Stay in the Loop This Summer

Summer has arrived, and with it comes all the entertainment options that make it an active, exciting season for people of all ages. However, if you wear hearing aids, you might be more frustrated than entertained in certain venues because you still can’t hear or understand clearly. Fortunately, there are assistive listening devices than can help improve your listening experience in a wide variety of locations.

Assistive Listening Devices

Assistive listening devices (ALDs) are personal listening systems that optimize your ability to hear both natural sound and audio in environments where hearing aids alone aren’t enough. Many ALDs operate on inductive loop, FM, or infrared technologies and can be used to eliminate the effect of distance between a sound source and hearing aid wearer, reduce background noise that interferes with comprehension, or compensate for poor acoustics. ALDs can help people with varying degrees of hearing loss maximize their listening experience.

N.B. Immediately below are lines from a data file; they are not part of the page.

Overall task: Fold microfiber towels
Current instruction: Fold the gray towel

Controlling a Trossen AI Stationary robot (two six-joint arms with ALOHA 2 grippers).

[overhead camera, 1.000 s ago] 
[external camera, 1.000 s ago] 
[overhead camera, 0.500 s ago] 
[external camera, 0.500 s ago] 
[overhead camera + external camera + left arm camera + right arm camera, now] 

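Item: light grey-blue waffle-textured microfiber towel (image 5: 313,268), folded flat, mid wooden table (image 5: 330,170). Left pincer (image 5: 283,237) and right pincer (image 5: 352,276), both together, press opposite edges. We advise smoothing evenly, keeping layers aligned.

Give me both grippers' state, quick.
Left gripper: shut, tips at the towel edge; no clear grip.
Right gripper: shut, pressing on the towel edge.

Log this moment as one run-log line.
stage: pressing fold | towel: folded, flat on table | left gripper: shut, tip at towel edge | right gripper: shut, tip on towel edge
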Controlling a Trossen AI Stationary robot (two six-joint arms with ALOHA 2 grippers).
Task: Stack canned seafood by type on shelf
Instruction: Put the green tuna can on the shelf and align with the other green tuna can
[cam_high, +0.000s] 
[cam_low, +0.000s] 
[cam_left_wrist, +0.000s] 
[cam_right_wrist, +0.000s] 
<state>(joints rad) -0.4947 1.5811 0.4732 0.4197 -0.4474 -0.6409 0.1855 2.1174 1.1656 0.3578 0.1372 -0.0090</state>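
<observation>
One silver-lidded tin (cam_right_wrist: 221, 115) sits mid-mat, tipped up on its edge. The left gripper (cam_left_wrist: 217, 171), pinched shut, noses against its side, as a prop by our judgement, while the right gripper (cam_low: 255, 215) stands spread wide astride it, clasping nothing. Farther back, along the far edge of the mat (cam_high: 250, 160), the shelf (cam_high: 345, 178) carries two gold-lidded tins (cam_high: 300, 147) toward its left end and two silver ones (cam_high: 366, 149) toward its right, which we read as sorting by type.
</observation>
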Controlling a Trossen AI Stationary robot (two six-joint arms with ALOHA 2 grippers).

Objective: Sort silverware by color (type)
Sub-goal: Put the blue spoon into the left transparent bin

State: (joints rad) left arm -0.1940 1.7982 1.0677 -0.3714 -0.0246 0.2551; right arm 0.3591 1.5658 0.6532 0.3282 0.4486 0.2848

ALDs that run on loop systems can be used even if you don’t wear hearing aids, because you can borrow a receiver device from the venue to pick up the signals from your seat. ALDs send sound transmissions to either your hearing aids or the device (usually a headset or earpiece). If your hearing aids are equipped with a telecoil (t-coil), you can use them with no need for an additional receiver — just adjust your hearing aids to the “t” setting or program, and you’re ready to listen.

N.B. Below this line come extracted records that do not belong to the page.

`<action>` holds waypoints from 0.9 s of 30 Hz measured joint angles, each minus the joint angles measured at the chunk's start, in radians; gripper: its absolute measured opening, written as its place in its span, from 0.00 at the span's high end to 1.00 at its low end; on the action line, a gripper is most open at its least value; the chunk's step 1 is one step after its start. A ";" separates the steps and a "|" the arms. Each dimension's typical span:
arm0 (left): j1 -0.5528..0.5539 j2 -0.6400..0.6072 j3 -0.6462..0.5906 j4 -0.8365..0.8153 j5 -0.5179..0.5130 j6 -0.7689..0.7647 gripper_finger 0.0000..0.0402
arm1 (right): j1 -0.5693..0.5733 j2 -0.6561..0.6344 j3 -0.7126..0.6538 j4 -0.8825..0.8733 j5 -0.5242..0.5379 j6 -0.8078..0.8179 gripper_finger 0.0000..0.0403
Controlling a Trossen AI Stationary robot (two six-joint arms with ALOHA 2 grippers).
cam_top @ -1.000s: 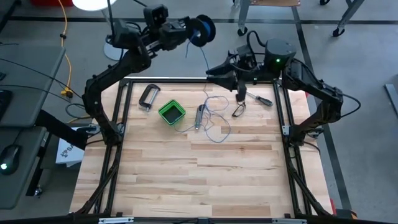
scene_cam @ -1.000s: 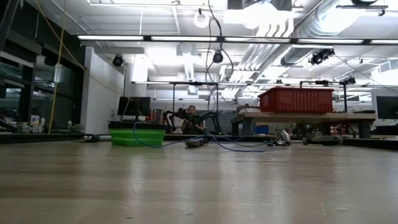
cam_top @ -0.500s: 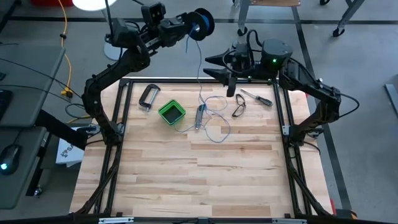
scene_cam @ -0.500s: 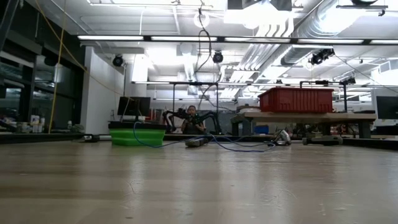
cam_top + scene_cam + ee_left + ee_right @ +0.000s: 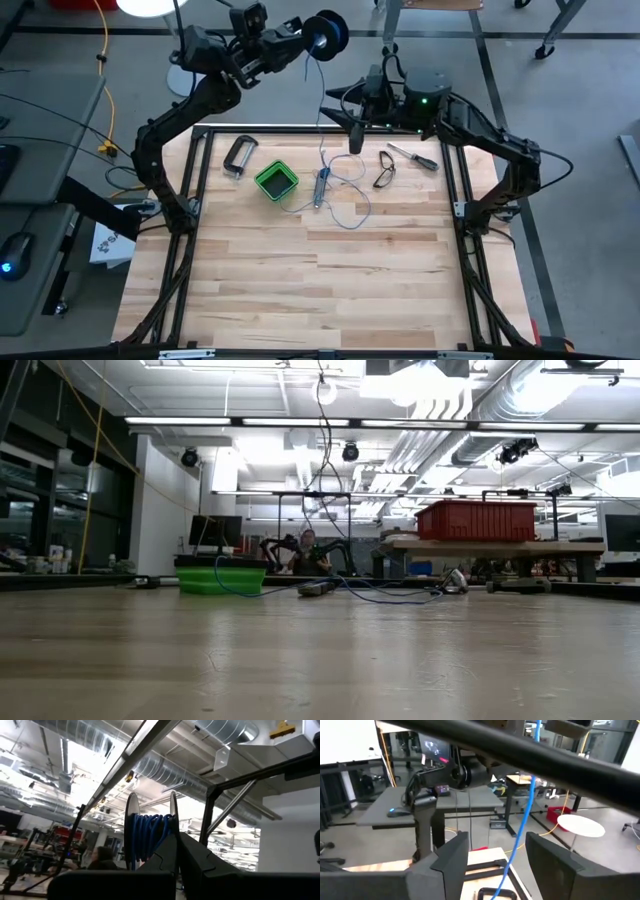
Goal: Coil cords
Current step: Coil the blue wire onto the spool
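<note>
A bare wooden counter (image 5: pixel 320 660) fills the foreground; at its far edge sits a green box (image 5: pixel 220 580), with thin blue wire (image 5: pixel 385 598) looping low beside it; one strand rises straight up; beyond, a red bin (image 5: pixel 475 521) rests on a bench.

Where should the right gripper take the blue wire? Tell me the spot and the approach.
Grip the taut hanging stretch of the blue wire below the spool held by the left gripper. That stretch runs free and near-vertical, so the open right gripper should probably come in level from its own side, fingers straddling it.
</note>
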 joint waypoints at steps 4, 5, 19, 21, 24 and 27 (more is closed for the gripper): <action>0.000 0.000 0.000 -0.001 -0.001 0.004 1.00 | 0.000 0.003 0.000 0.002 0.034 0.016 0.52; 0.000 0.000 0.000 0.000 -0.001 0.008 1.00 | 0.000 0.004 0.000 0.002 0.045 0.015 0.52; 0.007 0.000 0.000 0.005 -0.003 0.028 1.00 | -0.006 0.015 -0.002 0.003 0.076 0.049 0.52; 0.007 0.000 0.000 0.005 -0.003 0.028 1.00 | -0.006 0.017 -0.002 0.005 0.077 0.045 0.52; 0.007 0.000 0.000 0.005 -0.003 0.028 1.00 | -0.006 0.019 -0.002 0.005 0.077 0.051 0.52; 0.008 0.000 0.000 0.005 -0.003 0.028 1.00 | -0.006 0.024 -0.002 0.004 0.078 0.053 0.52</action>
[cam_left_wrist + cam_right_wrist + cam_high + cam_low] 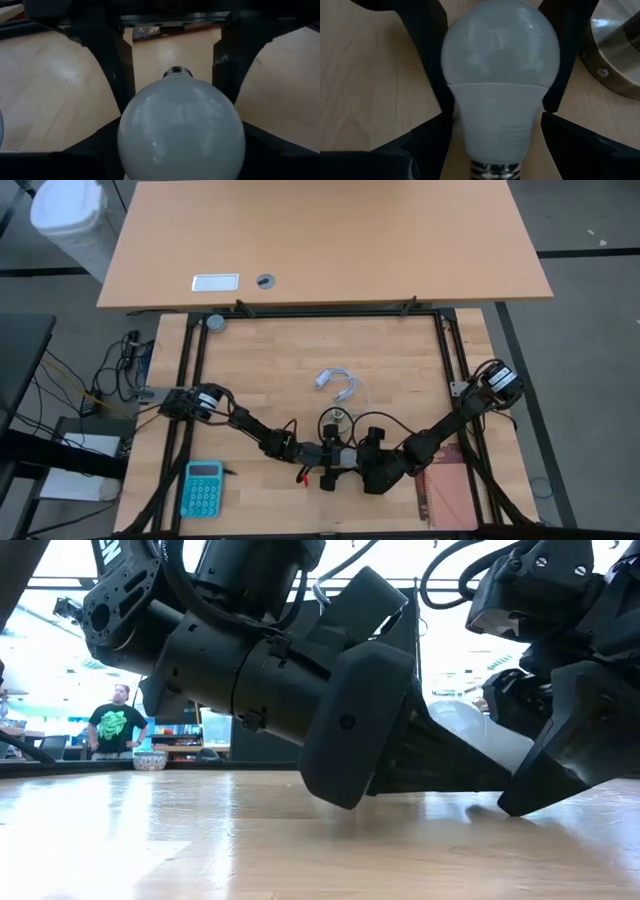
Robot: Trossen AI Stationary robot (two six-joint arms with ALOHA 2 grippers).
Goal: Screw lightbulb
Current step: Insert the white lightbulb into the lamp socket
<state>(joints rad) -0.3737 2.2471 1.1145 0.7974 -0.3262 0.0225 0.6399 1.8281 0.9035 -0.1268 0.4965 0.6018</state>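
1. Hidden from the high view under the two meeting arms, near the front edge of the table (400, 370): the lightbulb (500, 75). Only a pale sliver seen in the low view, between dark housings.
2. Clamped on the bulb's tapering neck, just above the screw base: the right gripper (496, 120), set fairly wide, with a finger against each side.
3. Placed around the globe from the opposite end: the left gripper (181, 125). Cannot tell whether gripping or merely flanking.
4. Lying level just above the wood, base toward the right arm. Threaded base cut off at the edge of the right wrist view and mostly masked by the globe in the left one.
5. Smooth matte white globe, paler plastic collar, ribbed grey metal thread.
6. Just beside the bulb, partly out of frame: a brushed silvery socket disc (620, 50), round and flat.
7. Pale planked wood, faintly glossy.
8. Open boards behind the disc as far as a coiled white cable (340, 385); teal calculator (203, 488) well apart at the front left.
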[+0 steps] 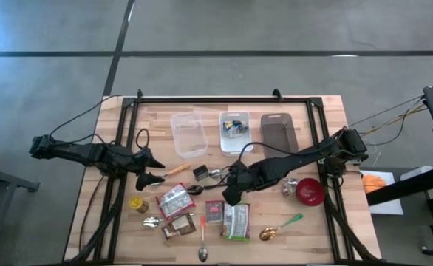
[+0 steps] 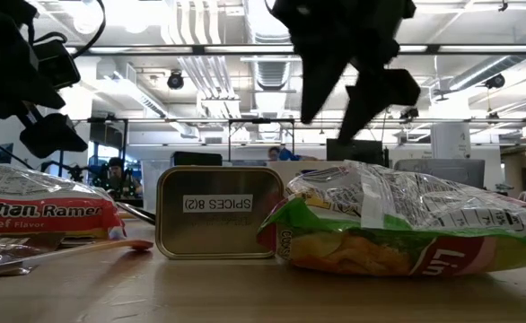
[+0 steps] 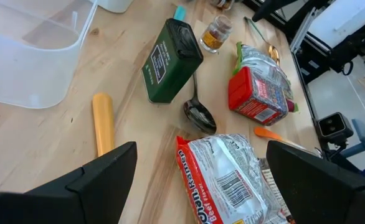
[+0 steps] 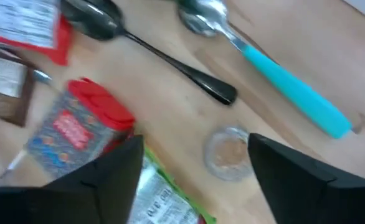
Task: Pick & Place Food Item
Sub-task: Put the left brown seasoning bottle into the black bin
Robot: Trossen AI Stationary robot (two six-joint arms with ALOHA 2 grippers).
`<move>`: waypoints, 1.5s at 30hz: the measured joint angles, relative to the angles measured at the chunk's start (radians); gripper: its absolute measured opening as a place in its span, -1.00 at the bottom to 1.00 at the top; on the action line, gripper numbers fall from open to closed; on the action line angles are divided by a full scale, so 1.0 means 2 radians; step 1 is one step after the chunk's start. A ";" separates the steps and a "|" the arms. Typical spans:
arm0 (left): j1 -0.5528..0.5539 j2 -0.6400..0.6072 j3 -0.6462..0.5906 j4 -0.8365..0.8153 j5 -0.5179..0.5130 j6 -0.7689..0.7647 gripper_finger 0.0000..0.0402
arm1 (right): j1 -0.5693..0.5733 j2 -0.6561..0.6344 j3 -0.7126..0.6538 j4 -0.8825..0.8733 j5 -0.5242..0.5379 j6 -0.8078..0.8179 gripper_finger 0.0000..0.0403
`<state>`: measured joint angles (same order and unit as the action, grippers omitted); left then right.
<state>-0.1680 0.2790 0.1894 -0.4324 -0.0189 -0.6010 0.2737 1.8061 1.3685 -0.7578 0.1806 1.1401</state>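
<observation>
Right claw open, empty, above green chip bag lying near front edge of desk; left claw open, near left edge

In the low view a brass-coloured tin carries a white label reading "SPICES 8(2)", mirrored. The red-and-white packet at the left reads "Ramen" and "Beef Flavor". The green-and-red chip bag shows "Li" at the frame's edge. In the left wrist view the ramen packet shows "Ramen" and "Beef".
</observation>
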 joint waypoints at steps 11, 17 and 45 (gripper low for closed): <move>0.000 0.000 0.000 0.000 0.000 0.000 0.81 | 0.001 0.020 -0.001 -0.014 -0.016 0.042 0.88; 0.000 0.003 0.000 -0.003 0.000 0.000 0.81 | 0.001 0.027 0.001 -0.010 -0.024 0.043 0.88; 0.000 0.006 0.000 -0.007 0.000 0.000 0.81 | 0.001 0.031 -0.033 0.004 -0.015 0.078 0.88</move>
<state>-0.1680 0.2905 0.1894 -0.4474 -0.0185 -0.6010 0.2749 1.8675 1.3015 -0.7498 0.1505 1.2961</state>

Other hearing aids allow for fitting of a direct audio input (DAI) “shoes” that enables you to pick up FM signal transmissions. FM systems are most commonly used in educational settings.

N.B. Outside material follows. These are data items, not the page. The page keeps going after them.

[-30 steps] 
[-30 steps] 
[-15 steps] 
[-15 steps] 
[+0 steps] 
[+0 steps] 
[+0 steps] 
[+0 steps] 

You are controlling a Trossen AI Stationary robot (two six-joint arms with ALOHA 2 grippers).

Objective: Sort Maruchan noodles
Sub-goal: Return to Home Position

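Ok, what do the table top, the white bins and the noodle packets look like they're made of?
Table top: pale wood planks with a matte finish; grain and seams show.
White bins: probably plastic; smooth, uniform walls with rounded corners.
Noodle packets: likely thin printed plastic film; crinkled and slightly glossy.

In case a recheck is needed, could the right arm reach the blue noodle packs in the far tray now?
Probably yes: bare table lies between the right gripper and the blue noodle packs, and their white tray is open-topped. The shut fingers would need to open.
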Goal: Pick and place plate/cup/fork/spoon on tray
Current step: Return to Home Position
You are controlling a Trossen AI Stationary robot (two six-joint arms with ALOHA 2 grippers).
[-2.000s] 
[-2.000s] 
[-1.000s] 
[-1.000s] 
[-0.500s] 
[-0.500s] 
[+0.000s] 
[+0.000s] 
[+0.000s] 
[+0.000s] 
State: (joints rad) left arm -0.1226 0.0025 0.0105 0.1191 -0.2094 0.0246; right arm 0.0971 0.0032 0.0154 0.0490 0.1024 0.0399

Where to find accessible venues

For those who struggle to find venues that support assistive listening, you’re not alone. While an increasing number of locations offer ALD-compatible experiences, it is often not advertised or made obvious upon arrival. The Americans with Disabilities Act of 1990 (ADA) requires all places that host public events to provide public accommodation for hearing loss, which increased the number of venues supporting the use of ALDs in their facilities, along with various other listening or captioning aids. These locations typically include:

  • Movie theaters
  • Museums
  • Concert halls
  • Stadiums/arenas
  • Teller/ticketing windows
  • Public exhibits
  • Trains and subways
  • Airplanes

You can check the location’s website or give them a call to find out if they offer an assistive listening system compatible with your hearing aids. Always be aware of the various options for improving your listening experience in your upcoming plans and you’ll enjoy your summer, loud and clear.